During training it maintains an EMA copy of the model for more stable evaluation, prints loss periodically, and saves checkpoints, so training can be resumed or evaluated later.
eval_pusht.py
eval_pusht.py runs a trained Diffusion Policy checkpoint in the pusht-v0 Gymnasium environment and reports rollout returns. It rebuilds the same model architecture as training, loads the checkpoint (preferring EMA weights if available) and the saved normalizer.
Then it repeats: maintains a To=2 observation history, samples a length H=10 action trajectory with executing a chosen number of diffusion inference steps, unnormalizes actions back to the environment scale, and executes the first Ta=8 actions in a receding-horizon loop until the episode ends.
Over
This is basiclly the full story of this reproduction. Recently I’ve been diving into the work of embodied intelligence, so I really enjoyed the whole process and excited to move on to the next VLA project.
References
- Ajay, A., Du, Y., Gupta, A., et al. “Diffusion Policy: Visuomotor Policy Learning via Action Diffusion.” arXiv:2303.04137, 2023.

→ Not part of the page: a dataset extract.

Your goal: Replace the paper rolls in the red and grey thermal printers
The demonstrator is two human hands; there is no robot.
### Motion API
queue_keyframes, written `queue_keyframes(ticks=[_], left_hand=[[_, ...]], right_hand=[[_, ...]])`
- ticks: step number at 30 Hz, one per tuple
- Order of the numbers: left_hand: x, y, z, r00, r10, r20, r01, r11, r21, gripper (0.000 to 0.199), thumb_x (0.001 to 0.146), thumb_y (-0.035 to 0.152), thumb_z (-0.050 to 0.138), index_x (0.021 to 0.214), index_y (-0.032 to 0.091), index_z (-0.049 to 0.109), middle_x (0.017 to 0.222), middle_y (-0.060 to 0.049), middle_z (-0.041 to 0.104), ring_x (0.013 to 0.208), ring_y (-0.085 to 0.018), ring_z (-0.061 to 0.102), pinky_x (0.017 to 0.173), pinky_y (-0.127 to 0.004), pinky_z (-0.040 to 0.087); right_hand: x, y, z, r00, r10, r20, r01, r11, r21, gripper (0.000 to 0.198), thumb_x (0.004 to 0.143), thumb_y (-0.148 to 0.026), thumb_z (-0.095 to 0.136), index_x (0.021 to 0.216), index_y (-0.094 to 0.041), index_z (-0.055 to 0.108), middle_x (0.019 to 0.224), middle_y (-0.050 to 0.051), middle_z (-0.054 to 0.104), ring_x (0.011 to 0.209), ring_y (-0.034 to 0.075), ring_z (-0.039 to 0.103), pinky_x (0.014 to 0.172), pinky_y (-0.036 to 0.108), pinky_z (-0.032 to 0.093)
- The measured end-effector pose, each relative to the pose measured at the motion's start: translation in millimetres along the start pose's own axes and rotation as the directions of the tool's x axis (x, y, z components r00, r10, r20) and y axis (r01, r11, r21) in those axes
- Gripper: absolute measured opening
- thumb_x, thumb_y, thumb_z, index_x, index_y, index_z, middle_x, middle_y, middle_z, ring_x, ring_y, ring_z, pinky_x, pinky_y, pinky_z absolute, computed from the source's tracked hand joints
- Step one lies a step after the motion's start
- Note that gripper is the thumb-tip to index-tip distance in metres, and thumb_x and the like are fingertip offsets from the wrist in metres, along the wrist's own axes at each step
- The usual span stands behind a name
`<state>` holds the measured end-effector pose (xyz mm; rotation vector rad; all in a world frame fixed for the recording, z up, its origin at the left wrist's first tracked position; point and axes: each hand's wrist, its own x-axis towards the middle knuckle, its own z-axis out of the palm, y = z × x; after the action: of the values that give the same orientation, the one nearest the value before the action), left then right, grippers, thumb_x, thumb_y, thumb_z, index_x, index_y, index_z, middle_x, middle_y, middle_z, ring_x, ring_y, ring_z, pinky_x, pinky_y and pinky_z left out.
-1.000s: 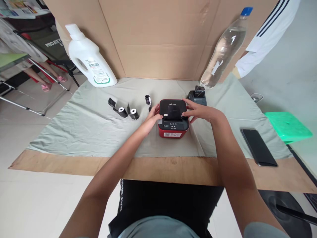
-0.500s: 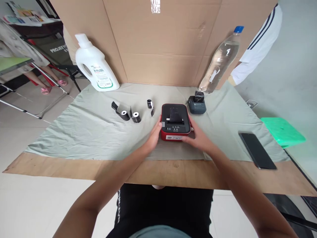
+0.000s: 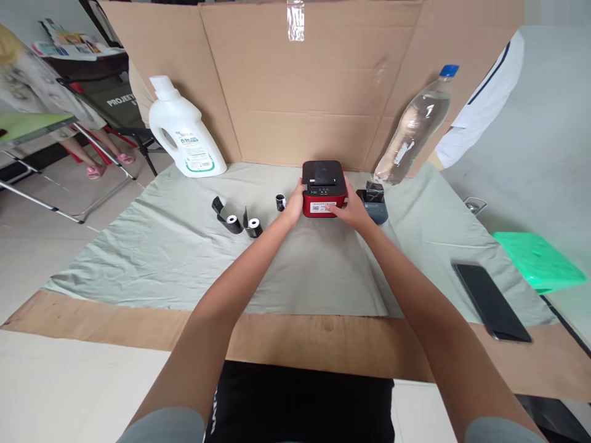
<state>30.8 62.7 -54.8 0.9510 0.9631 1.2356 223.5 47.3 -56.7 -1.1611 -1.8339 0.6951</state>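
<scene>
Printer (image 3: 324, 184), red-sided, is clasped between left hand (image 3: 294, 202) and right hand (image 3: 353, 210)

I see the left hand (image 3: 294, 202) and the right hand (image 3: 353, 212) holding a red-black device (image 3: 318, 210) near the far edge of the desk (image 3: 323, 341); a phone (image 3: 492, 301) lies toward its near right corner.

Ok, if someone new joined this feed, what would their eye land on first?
Probably the red-and-black device, held between the left hand and right hand towards the back middle of the table. Next, perhaps, the white jug at the back left and the blue-capped clear bottle at the back right, then the bright green plastic item beyond the table's right side.
</scene>
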Motion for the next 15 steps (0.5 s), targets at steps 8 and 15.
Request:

- reven. “Diffusion Policy: Visuomotor Policy Learning via Action Diffusion (Reading Notes).” https://mrtanke.github.io/posts/2025-12-28-diffusion-policy-visuomotor-policy-learning-via-action-diffusion/, 2025.

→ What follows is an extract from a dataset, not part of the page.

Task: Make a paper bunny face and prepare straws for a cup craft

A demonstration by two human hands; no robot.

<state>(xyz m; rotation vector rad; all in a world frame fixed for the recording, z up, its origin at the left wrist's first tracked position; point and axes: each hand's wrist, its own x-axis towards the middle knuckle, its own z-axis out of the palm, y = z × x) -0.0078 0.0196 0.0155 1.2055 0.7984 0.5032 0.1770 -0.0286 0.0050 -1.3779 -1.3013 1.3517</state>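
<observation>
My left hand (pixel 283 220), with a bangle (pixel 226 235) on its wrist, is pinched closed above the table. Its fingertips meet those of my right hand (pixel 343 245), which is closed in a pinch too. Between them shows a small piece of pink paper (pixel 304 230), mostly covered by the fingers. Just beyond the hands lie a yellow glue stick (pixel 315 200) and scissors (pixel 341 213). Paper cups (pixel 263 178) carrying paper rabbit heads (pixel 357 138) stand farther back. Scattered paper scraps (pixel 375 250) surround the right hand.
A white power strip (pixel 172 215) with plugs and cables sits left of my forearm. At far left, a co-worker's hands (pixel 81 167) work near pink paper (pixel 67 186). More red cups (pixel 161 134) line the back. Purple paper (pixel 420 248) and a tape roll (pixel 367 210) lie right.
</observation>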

- Tassa, Y., Doron, Y., Muldal, A., et al. “DeepMind Control Suite.” arXiv:1801.00690, 2018.
- Ho, J., Jain, A., and Abbeel, P. “Denoising Diffusion Probabilistic Models.” Advances in Neural Information Processing Systems (NeurIPS), 2020.
- Vaswani, A., Shazeer, N., Parmar, N., et al. “Attention Is All You Need.” Advances in Neural Information Processing Systems (NeurIPS), 2017.
- Wolf, T., Debut, L., Sanh, V., et al. “Transformers: State-of-the-Art Natural Language Processing.” Proceedings of the 2020 Conference on Empirical Methods in Natural Language Processing: System Demonstrations (EMNLP), 2020.
- Ronneberger, O., Fischer, P., and Brox, T. “U-Net: Convolutional Networks for Biomedical Image Segmentation.” In Medical Image Computing and Computer-Assisted Intervention (MICCAI), 2015.
- Perez, E., Strub, F., de Vries, H., Dumoulin, V., and Courville, A. “FiLM: Visual Reasoning with a General Conditioning Layer.” Proceedings of the AAAI Conference on Artificial Intelligence, 2018.